Wednesday, April 30, 2014

An extrasolar giant planet with a day that lasts only eight hours – País.com (Spain)

id=”cuerpo_noticia”> From extrasolar planets, in addition to discovering more and more every day, astronomers are observing new features ever more precise data which not long ago seemed impossible to obtain but are accessible resulting with advanced telescopes and ingenious strategies cameras observing scientists. The latest development is the direct measurement of the length of day in a giant extrasolar planet who meets a complete rotation on its axis every eight hours. It is a gaseous body discovered six years orbiting Beta Pictoris, a star located about 63 light-years away from Earth. To get an idea of ​​how quickly the body turns blue, and the brevity of their day-just compare their speed (100,000 kilometers per hour in Ecuador) with the Earth (1674.4 kph) and Jupiter (47,000 kilometers per hour measured in the equatorial atmosphere).

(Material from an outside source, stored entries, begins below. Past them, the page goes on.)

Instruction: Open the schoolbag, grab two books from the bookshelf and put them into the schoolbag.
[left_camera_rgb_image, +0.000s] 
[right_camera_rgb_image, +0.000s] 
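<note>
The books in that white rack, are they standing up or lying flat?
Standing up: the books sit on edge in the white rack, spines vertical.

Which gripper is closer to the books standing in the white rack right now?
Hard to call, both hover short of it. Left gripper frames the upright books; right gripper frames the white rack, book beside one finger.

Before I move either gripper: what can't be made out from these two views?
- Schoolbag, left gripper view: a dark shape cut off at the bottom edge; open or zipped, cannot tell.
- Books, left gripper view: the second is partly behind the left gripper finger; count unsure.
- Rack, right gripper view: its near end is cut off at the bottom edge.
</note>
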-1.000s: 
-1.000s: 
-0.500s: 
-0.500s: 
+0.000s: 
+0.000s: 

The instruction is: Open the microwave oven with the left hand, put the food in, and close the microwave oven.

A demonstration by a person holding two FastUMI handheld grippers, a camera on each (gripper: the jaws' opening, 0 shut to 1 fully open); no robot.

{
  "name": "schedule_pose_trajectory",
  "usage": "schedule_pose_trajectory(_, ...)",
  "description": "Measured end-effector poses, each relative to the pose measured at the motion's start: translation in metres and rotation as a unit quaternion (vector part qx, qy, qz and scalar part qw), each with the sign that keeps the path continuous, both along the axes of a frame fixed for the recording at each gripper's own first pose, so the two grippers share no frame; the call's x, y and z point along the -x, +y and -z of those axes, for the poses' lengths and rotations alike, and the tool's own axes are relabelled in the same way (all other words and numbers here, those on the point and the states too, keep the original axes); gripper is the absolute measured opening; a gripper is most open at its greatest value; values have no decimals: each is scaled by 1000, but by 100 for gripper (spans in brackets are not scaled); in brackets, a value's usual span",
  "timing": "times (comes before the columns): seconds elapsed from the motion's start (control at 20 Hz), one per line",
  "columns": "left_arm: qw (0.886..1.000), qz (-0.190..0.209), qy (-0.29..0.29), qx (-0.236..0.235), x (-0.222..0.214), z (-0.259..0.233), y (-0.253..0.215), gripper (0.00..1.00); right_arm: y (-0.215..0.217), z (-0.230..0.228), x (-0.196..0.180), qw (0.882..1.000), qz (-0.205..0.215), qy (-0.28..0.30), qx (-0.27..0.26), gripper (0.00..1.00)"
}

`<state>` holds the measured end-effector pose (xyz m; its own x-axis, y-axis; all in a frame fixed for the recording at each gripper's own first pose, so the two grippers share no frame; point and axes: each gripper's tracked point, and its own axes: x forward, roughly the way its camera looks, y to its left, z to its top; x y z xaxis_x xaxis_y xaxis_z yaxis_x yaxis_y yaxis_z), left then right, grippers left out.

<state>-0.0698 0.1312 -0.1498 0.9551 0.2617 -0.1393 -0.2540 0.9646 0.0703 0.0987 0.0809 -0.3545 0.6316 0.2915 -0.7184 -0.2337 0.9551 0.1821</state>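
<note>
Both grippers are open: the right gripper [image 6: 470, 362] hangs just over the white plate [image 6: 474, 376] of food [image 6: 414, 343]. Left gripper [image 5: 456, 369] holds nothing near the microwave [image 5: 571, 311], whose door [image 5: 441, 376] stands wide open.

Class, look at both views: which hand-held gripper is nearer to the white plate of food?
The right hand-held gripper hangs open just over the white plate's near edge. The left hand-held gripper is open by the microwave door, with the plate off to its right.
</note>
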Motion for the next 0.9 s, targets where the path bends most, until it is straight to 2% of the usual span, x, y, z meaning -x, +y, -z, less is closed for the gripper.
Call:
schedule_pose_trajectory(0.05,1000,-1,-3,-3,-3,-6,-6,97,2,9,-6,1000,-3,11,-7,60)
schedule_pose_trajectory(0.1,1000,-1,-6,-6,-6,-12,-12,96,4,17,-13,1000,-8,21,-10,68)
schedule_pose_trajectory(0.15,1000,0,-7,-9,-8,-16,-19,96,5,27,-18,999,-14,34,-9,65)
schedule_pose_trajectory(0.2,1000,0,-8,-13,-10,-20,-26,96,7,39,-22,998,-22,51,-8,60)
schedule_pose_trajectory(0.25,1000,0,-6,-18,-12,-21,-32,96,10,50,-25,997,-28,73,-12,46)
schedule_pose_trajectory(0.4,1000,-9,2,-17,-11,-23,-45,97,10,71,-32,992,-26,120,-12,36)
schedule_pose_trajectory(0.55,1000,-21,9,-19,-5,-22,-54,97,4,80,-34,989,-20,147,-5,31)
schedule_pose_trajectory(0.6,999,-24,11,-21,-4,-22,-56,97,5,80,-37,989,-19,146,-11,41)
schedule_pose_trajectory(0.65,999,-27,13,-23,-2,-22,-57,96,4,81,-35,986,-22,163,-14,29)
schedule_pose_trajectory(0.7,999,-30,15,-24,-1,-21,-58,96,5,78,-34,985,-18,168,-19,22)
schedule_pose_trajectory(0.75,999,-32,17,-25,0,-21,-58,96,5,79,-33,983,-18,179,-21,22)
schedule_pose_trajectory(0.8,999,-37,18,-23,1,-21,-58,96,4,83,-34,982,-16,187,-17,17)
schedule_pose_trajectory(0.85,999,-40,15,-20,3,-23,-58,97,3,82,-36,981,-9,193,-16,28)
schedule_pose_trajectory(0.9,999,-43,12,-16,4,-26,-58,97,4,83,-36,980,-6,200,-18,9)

Beta Pictoris b, the planet as it is called, is much larger than Jupiter, with a radius of 1.65 times and a mass 10 times greater; compared to the Earth, is 16 times more massive 3,000. It is still very young (about 20 million years, compared to about 4,500 million years of our planet) and hot, so astronomers expect that, as cool and shrink, increase its rotation (for conservation of angular momentum, the same effect that makes a skater spin faster on himself when his arms about the body), explains the Observatorio European (ESO) , which together with VLT telescopes in Chile, astronomers have been able to take new measures Beta Pictoris b. Ignas A. G. Snellen ( University of Leiden , the Netherlands) and colleagues presented these new data on extrasolar planet magazine Nature.

“No one knows why some planets spin faster and some slower, but this first step of the rotation of an exoplanet shows that the trend observed in the solar system, where the most massive planets spin faster, it is also true for extrasolar; should be a universal consequence of the way in which these bodies are formed, “says Remco J. de Kok, one of the astronomers of the team. Yes, in the Solar System, “escape from this trend Mercury and Venus, significantly slowed due to gravitational interaction with the Sun and other disturbances,” said Travis Barman, an expert from the University of Arizona , commenting Nature about the discovery.

Beta Pictoris b is an extrasolar planet known to astronomers. Discovered six years ago, was one of the first to be able to shoot straight. Its star is about eight times the distance between Earth and the Sun

In his observations accuracy Snellen and his colleagues have used the technique of spectroscopy to separate the light from the planet in their constituents, different wavelengths, and are based on Doppler color (wavelength seemingly stretches is or shrinks depending on whether the issuer or away About observer) to measure how different parts of the world move at different speeds and in different directions. So they have managed to extract your data signal the planet’s rotation. “We measured the wavelengths emitted by the planet with an accuracy of one part in 100,000,” says Snellen. “With this technique we have found that different parts of the planet’s surface are moving to or from us at different speeds, which can only mean that is rotating around its axis.” The astronomer added that this observation technique can be applied in many more extrasolar planets with high resolution will the future European giant telescope E-ELT.

All the knowledge you are gaining on extrasolar planets allow unravel formation processes of planetary systems in the universe. “The rotation of the planets is something we notice every day on Earth to rise and set in the sky the sun, moon, planets and stars” recalls Barman. “Of the planets in our solar system five rapidly rotating in the same direction as they orbit around the Sun; is unlikely to be by chance and reflects important but poorly understood how planets form aspects, “adds the scientist from the University of Arizona, emphasizing the importance of this research.